Exercise:
How do the lines below between the ones holding "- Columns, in" and "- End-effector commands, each", inclusive, read? Give them again exactly, with no other lines.

Data shown:
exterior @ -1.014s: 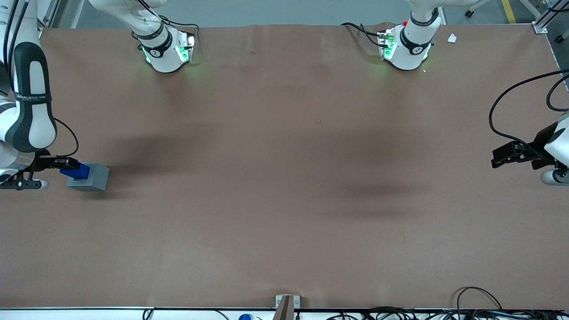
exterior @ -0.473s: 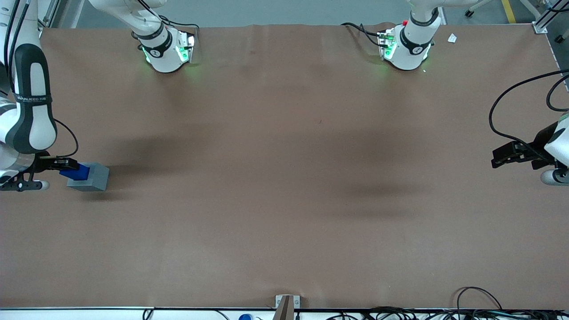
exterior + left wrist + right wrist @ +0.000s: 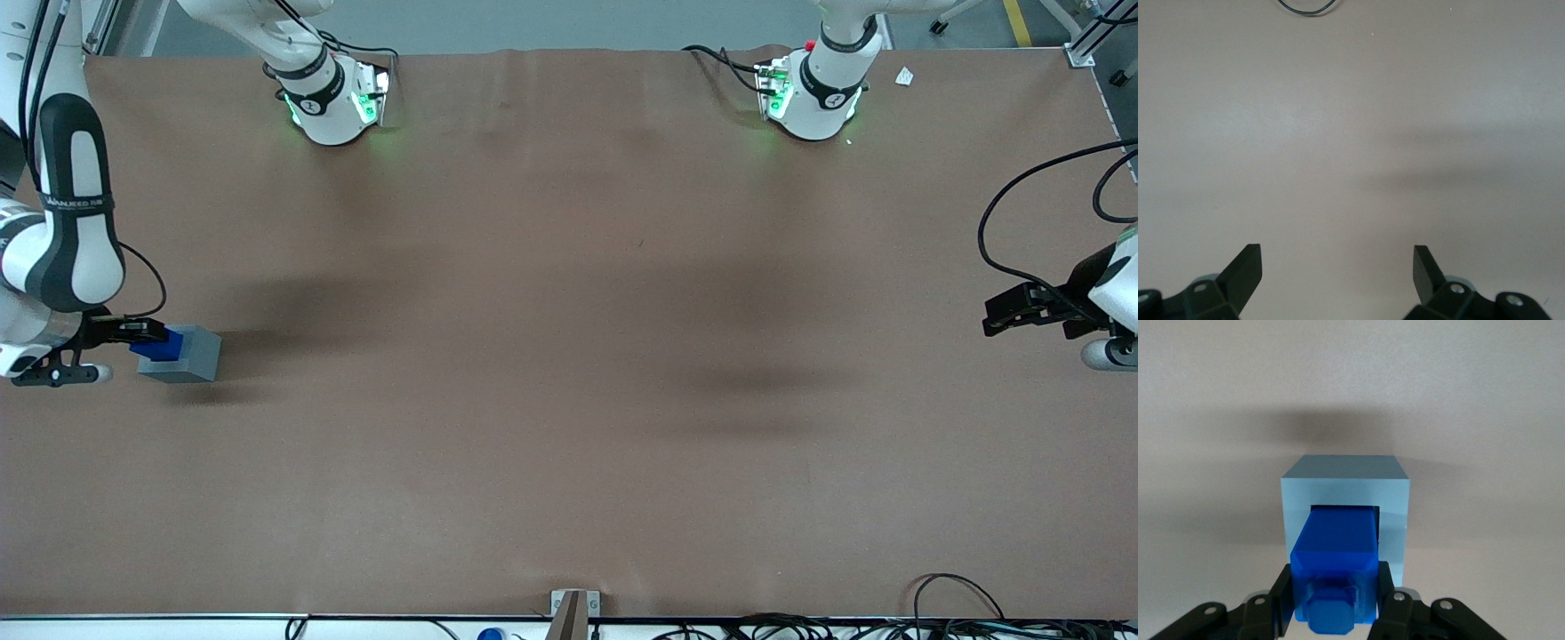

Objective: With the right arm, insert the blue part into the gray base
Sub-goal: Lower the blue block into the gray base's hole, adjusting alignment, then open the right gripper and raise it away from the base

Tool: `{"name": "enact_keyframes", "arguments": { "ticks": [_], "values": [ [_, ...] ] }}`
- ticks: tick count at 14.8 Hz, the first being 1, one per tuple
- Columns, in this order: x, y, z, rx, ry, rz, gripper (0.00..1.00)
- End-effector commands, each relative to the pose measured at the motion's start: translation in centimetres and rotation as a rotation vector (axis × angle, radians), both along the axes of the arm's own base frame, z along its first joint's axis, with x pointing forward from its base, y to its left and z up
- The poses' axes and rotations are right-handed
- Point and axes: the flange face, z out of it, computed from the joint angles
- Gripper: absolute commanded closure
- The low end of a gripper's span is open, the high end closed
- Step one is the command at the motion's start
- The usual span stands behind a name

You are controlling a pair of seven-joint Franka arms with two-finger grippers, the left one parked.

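Insertion step. Claw (image 3: pixel 1335 600) clamped on blue part (image 3: pixel 1335 570), whose lower end sits in the recess of gray base (image 3: pixel 1345 495) at the desk's (image 3: pixel 569 356) working-arm end. Next, presumably: press straight down, then release.

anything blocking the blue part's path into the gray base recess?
Nothing visible. The gripper is shut on the blue part, whose leading end already sits in the square recess of the gray base. No other object lies near the base on the table.
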Motion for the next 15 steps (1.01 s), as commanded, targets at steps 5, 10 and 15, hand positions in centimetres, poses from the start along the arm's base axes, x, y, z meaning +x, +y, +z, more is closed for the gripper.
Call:
{"name": "enact_keyframes", "arguments": {
  "ticks": [5, 10, 15],
  "values": [
    [0.4, 0.1, -0.4, 0.016, -0.002, 0.045, 0.02],
    [0.4, 0.3, 4.6, 0.035, -0.061, 0.042, 0.00],
    [-0.8, 1.5, 11.8, 0.101, -0.086, 0.040, 0.00]
  ]
}}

Answer:
- Columns, in this order: x, y, z, rx, ry, rz, gripper (0.00..1.00)
- End-effector commands, each relative to the pose measured at the motion's start: translation in centimetres and rotation as a rotation vector (axis × angle, radians), both along the axes of the arm's own base frame, z along its first joint's axis, with x pointing forward from its base, y to its left and z up

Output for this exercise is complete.